Task instructions
Could every line below be written out exactly as it appears?

---------- Given information ----------

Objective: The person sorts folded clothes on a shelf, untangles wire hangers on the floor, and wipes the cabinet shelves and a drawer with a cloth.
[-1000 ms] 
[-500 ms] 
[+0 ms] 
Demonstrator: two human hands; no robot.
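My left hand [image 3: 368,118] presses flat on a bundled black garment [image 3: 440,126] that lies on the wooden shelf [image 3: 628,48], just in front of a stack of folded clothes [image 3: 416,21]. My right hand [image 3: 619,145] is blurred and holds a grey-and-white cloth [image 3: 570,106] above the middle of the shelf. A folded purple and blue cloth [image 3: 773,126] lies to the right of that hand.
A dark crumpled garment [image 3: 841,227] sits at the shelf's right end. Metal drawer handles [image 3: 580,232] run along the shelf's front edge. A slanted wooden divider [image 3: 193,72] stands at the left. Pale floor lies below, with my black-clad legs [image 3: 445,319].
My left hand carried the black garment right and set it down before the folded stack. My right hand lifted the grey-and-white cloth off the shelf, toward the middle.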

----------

Worked solution
Objective: The person sorts folded clothes on a shelf, untangles wire hangers on the floor, and wipes the cabinet shelves and a drawer with a cloth.
[-1000 ms] 
[-500 ms] 
[+0 ms] 
Demonstrator: two human hands; no robot.
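My left hand [image 3: 368,118] presses flat on a bundled black garment [image 3: 440,126] that lies on the wooden shelf [image 3: 628,48], just in front of a stack of folded clothes [image 3: 416,21]. My right hand [image 3: 619,145] is blurred and holds a grey-and-white cloth [image 3: 570,106] above the middle of the shelf. A folded purple and blue cloth [image 3: 773,126] lies to the right of that hand.
A dark crumpled garment [image 3: 841,227] sits at the shelf's right end. Metal drawer handles [image 3: 580,232] run along the shelf's front edge. A slanted wooden divider [image 3: 193,72] stands at the left. Pale floor lies below, with my black-clad legs [image 3: 445,319].
My left hand carried the black garment right and set it down before the folded stack. My right hand lifted the grey-and-white cloth off the shelf, toward the middle.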

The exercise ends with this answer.